BÜLENT TURAN (Çanakkale) - Siz devam edin Başkanım.
NUMAN KURTULMUŞ (Devamla) - Değerli kardeşlerim, 2020 yılını üçüncü çeyrekte yakaladığımız büyük gelişmeyle birlikte inşallah pozitif bir büyümeyle -küçük de olsa- atlatacağız. 2021'in birinci dönemi ve 2022'nin ikinci döneminde dünya ekonomisiyle birlikte Türkiye ekonomisinde de çok önemli gelişmeler, pozitif gelişmeler olacaktır.
Bütçelerde açık olduğunu biliyoruz. Yüzde 4,5 civarında bir bütçe açığımız var. Bu, Maastricht Kriterleri yüzde 3, onun biraz üstündedir ama diğer ülkelerle kıyaslandığında fevkalade önemli bir durumdayız. Ayrıca G-20; bütün gelişmiş ülkelerdeki bütçe açıkları bakımından da Türkiye, makul bir seviyede bu bütçesini sürdürüyor.
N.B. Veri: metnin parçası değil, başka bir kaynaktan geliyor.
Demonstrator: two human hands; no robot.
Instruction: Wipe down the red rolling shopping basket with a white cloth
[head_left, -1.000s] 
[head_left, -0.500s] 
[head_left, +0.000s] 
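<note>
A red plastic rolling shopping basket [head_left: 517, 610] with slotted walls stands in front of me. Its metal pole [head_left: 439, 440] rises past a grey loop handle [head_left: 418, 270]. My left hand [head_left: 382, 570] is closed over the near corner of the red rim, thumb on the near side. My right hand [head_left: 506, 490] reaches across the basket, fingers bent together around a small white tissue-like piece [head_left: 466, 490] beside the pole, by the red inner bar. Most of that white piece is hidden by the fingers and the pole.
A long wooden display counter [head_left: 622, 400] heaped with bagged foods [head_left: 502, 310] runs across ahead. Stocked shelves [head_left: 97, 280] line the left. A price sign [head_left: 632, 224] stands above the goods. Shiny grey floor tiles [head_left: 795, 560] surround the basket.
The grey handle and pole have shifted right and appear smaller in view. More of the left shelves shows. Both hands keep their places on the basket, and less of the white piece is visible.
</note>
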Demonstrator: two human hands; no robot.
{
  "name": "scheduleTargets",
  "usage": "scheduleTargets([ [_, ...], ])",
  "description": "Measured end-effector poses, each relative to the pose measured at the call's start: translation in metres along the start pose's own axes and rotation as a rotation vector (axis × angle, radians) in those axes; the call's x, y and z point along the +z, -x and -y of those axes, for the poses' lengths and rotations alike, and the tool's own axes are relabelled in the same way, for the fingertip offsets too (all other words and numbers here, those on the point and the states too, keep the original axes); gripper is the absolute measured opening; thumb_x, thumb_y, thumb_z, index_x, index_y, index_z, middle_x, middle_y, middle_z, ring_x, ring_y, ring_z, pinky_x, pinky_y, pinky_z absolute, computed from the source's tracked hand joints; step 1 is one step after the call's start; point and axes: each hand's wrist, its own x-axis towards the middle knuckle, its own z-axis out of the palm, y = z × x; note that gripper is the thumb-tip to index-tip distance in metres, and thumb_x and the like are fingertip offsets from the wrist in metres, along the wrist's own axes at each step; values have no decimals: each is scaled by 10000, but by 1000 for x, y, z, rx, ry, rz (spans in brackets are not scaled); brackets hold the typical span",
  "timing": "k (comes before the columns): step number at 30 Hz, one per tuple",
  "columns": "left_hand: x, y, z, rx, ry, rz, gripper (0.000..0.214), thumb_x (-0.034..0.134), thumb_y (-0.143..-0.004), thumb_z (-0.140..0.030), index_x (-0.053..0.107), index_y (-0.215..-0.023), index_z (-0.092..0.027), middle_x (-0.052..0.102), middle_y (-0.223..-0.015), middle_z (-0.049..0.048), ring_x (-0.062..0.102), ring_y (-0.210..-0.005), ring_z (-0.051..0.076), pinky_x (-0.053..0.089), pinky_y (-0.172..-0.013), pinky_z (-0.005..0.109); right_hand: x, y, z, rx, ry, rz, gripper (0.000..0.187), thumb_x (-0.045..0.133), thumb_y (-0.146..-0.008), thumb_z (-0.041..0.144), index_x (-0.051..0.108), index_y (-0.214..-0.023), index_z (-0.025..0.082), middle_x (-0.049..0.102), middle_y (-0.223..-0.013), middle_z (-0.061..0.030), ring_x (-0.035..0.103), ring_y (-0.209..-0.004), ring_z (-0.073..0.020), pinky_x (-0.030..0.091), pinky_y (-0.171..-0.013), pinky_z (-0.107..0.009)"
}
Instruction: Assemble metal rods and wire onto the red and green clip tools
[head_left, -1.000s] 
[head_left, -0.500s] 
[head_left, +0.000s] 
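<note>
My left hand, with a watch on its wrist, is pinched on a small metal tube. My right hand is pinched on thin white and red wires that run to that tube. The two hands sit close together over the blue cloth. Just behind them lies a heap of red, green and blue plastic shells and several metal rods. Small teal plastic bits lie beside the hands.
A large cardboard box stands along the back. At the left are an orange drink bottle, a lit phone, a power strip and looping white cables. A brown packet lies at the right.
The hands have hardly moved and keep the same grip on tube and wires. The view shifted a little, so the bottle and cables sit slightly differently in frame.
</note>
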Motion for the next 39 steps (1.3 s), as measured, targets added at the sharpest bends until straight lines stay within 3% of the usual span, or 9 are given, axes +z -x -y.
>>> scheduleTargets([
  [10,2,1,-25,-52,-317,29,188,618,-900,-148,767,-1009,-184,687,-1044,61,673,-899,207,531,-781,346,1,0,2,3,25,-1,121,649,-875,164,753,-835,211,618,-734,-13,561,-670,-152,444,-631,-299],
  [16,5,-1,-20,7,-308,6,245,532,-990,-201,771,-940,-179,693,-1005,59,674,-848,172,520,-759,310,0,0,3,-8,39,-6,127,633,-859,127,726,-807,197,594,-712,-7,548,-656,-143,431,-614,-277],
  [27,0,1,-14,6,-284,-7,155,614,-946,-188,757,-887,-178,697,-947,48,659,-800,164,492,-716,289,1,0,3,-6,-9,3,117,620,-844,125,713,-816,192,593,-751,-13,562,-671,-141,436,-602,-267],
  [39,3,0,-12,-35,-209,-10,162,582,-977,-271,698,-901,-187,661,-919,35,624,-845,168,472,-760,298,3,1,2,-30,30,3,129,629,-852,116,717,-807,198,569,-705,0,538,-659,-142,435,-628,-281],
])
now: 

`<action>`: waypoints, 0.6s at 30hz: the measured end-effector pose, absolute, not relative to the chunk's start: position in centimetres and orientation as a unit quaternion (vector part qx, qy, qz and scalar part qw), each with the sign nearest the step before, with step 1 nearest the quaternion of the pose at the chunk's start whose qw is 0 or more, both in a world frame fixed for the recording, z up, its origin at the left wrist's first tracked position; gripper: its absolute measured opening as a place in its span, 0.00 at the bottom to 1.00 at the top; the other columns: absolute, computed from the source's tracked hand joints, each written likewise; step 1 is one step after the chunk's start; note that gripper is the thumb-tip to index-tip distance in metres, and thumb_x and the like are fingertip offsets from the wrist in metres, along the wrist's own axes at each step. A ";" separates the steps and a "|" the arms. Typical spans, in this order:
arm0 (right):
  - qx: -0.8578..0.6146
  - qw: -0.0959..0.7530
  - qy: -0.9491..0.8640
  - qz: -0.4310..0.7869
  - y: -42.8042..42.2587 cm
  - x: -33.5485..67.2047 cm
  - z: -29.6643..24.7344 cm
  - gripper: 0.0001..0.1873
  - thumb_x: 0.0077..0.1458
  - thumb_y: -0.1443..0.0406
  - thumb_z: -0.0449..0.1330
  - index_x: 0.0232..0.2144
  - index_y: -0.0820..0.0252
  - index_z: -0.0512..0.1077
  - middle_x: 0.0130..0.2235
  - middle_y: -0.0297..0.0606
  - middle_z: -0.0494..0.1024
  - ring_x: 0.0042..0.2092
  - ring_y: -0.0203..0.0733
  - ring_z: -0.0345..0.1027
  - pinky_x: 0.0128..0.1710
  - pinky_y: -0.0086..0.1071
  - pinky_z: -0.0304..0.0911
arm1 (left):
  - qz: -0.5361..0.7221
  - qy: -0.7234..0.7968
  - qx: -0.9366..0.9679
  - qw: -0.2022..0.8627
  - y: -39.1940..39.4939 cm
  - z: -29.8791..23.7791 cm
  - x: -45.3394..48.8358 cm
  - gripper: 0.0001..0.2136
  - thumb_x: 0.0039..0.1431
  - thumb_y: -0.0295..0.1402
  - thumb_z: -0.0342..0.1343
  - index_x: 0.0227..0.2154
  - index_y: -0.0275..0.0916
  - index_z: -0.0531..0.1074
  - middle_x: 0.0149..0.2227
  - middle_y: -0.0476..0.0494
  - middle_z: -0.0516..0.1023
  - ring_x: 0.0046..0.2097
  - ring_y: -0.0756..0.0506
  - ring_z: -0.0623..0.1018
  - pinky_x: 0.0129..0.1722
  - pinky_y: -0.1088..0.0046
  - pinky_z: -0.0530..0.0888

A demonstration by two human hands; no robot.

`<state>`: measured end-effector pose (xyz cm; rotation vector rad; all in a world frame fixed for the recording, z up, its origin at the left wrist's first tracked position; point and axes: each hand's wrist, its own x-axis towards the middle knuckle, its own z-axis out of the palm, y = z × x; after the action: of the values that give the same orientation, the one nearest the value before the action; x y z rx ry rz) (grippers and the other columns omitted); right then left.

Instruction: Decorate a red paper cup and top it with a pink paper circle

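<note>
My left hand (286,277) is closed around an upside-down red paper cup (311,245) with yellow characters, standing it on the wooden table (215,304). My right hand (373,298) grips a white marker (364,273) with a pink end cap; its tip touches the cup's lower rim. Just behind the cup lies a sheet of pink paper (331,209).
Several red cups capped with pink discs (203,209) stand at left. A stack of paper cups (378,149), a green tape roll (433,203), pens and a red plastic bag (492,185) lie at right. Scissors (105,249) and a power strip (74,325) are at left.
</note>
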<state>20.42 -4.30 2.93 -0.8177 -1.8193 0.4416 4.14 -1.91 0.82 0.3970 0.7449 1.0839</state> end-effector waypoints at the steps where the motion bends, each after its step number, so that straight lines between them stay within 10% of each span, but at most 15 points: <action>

Değerli kardeşlerim, Dünya Bankası tahminlerine göre de, gelişmekte olan ülke ekonomileri toplam gayrisafi yurt içi hasılasının altmış yıl aradan sonra ilk defa bu kadar büyük bir daralma yaşadığı dönemi görüyoruz. Evet, bu süreçte tezgâhı dağıttırmadık. Vatandaşlarımıza ekonomik olarak da destek çıkmak için Türkiye Cumhuriyeti'nin hazinesinden 600 milyar lira çıkmıştır. Bu anlamda Türkiye, 2021 yılının ortalarından itibaren gerçekten güçlü bir şekilde kalkınmaya devam edecek, fiyat istikrarını ve finansal istikrarı sağlayarak reel ekonomiyi, reel sektörü canlı tutmaya devam edecektir. Yani her zaman vurguladığımız gibi, tezgâhı dağıttırmayacağız.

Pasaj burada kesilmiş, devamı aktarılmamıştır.